Yes, we believe our own efforts (and those of most of our readers) are much more effective when targeted at the individual and local levels. And we don't hold out hope that sovereign governments will suddenly start implementing solutions that constructively address the economic, energetic, and environmental issues we focus on at this site.

But we are still citizens of the countries in which we live. There is a political mechanism (however broken) for effecting change through our voting power and our civic involvement.

In this week's podcast, Chris talks with Marianne Williamson, a first-time Congressional candidate from California, about the options available to us. This is not an endorsement of Williamson or her political views, but an exploration of the political system with an "outsider" candidate one whose observations will likely resonate with many PeakProsperity.com members.

This interview addresses key questions like: What power do we have as a populace to effect change? What change should we be demanding? How should we be demanding it?

On the Foundational Importance of Economic Justice

Any time you have even the most subtle economic tyranny, you are going to have an analogous situation elsewhere. As soon as you allow for economic injustice, do not be surprised if there are other forms of political injustice. I think that is important, first of all. If you allow the unholy alliance between government and moneyed interests to protect their perch, when it has to do with economic power, it is not surprising to see that there will be the same drive to protect that perch in terms of political power. That is why you see a connection between unfair banking policies, unfair tax policies, unfair trade policies, and even unfair criminal justice policies. It is all connected. The knee bone is connected to the thigh bone there. Whether it is something like economic justice because of the dominancy of unfair influence wielded by the corporate sector in terms of tax and banking, the NSA spying or the Trans-Pacific Partnership, even the National Defense Authorization Act, any time you are giving power in general to any one group, they are going to wield it within every context that they possibly can. 

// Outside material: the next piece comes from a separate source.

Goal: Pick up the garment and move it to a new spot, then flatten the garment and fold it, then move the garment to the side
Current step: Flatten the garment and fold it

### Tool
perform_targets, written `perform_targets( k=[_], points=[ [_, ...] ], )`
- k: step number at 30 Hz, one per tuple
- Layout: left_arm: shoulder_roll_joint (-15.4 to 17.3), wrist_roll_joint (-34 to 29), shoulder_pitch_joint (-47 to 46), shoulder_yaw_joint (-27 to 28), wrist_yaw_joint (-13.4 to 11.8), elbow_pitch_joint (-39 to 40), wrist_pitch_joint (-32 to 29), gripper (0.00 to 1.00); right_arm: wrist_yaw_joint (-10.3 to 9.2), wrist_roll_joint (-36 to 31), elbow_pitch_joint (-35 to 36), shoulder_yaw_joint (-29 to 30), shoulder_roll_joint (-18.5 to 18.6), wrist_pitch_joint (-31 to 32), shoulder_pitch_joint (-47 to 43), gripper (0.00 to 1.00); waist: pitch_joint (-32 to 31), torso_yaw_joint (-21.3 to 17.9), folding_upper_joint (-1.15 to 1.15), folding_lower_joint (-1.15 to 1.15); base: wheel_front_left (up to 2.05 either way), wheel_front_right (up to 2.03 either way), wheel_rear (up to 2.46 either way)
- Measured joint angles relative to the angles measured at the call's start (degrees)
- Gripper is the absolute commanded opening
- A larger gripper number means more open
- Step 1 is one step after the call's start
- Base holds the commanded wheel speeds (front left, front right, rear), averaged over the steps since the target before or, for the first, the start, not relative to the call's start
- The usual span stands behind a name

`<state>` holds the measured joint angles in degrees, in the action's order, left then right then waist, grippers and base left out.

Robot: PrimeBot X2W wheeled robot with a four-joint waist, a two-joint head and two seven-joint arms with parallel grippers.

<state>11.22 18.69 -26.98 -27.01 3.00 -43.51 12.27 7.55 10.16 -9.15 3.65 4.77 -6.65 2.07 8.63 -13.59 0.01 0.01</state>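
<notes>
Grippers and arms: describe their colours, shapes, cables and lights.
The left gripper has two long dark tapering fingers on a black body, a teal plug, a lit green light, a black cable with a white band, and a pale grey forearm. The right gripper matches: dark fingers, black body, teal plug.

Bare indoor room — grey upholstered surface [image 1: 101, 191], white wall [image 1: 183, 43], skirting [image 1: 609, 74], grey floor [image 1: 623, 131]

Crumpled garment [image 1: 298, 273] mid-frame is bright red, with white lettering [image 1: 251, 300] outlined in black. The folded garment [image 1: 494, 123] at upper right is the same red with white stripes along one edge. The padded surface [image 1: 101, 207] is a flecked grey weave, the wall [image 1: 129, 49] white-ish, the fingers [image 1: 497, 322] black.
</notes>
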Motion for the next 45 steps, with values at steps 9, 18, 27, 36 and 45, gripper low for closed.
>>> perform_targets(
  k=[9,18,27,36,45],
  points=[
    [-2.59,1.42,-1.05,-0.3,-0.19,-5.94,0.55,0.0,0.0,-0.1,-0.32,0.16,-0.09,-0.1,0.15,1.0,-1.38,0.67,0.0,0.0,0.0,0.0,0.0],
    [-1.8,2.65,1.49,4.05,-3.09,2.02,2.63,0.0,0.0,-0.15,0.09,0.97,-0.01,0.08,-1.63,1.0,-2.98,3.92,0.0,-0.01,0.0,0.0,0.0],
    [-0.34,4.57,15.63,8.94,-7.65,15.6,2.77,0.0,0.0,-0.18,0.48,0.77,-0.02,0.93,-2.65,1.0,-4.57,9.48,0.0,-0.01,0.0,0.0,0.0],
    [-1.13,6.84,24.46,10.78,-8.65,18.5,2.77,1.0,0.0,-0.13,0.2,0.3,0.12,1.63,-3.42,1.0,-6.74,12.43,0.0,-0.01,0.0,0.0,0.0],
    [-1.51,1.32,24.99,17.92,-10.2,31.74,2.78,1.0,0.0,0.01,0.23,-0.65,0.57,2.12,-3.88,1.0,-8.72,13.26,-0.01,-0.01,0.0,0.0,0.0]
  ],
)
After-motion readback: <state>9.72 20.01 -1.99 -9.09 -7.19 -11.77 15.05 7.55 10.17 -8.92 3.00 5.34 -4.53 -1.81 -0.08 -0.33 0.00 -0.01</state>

On the Need to Maintain a Healthy Sense of Protest

The capacity and permission to healthy protest is the lifeblood of a democracy. If freedom does not include the freedom for the reasonable guarantee that you can gather in group protest and it be safe and a safe place for you to go with your children, then it is like you were saying before: of the people, by the people and for the people, we are currently mocking the Gettysburg Address. We are a government of a few of the people, by a few of the people and for a few of the people. Lincoln said that a government of the people, by the people, and for the people would not perish from the earth. It is already perishing.

Not only does of the people, by the people, and for the people – as we were talking about the fact that you cannot disconnect the economics and the civil liberties, if you are talking about what you are talking about now, which is what you just described. To show up at an Occupy protest meant you were surrounded by SWAT teams with the kind of technology that they had and the kind of stories we have all heard from Amy Goodman and others, then our democracy is in serious trouble.

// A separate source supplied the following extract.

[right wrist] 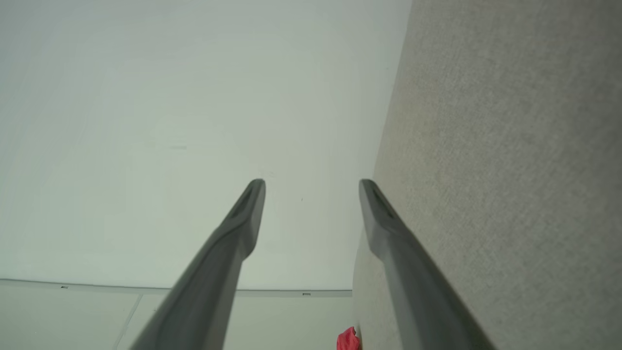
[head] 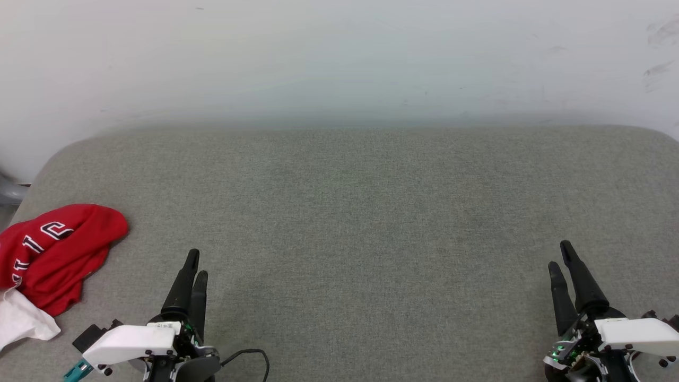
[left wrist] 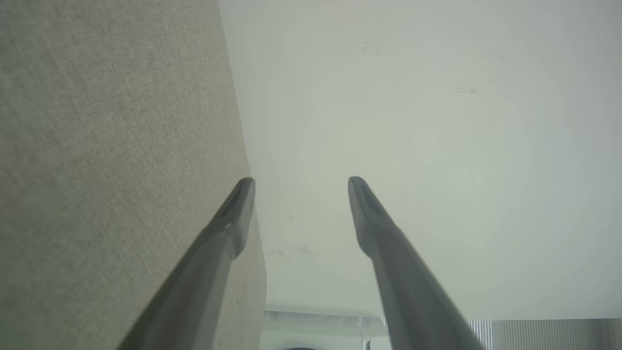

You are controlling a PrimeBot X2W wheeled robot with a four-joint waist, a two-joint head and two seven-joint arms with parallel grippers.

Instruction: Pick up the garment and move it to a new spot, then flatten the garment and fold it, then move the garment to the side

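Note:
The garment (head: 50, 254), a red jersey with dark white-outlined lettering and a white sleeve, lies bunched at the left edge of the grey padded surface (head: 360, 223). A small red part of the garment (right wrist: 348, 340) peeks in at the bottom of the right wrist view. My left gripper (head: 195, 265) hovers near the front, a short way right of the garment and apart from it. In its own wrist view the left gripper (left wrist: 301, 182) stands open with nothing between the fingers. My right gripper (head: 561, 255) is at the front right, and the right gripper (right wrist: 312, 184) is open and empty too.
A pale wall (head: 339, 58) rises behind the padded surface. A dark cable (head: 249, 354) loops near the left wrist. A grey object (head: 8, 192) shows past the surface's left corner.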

Those of us who are old enough remember a time when this was not true. I am not saying the Vietnam protestors were not looked at and that their leaders were not harassed. There was not what there is now. I think what concerns me sometimes with young people is that they do not remember a time when it was not this way. Once again, the psychological factor is there. Too many people are becoming inured to transgressions against our civil liberties.

Take the NSA spying. If you have a newspaper report where the NSA spying is put right next to an article about Kim Kardashian’s wedding dress, and you are not from a generation that would guffaw at that, that is what you were brought up with. You do not remember a time before the Telecommunications Act of 1996. You do not know. That is what concerns me now. Once again, it is a psychological issue. We are losing our healthy sense of protest.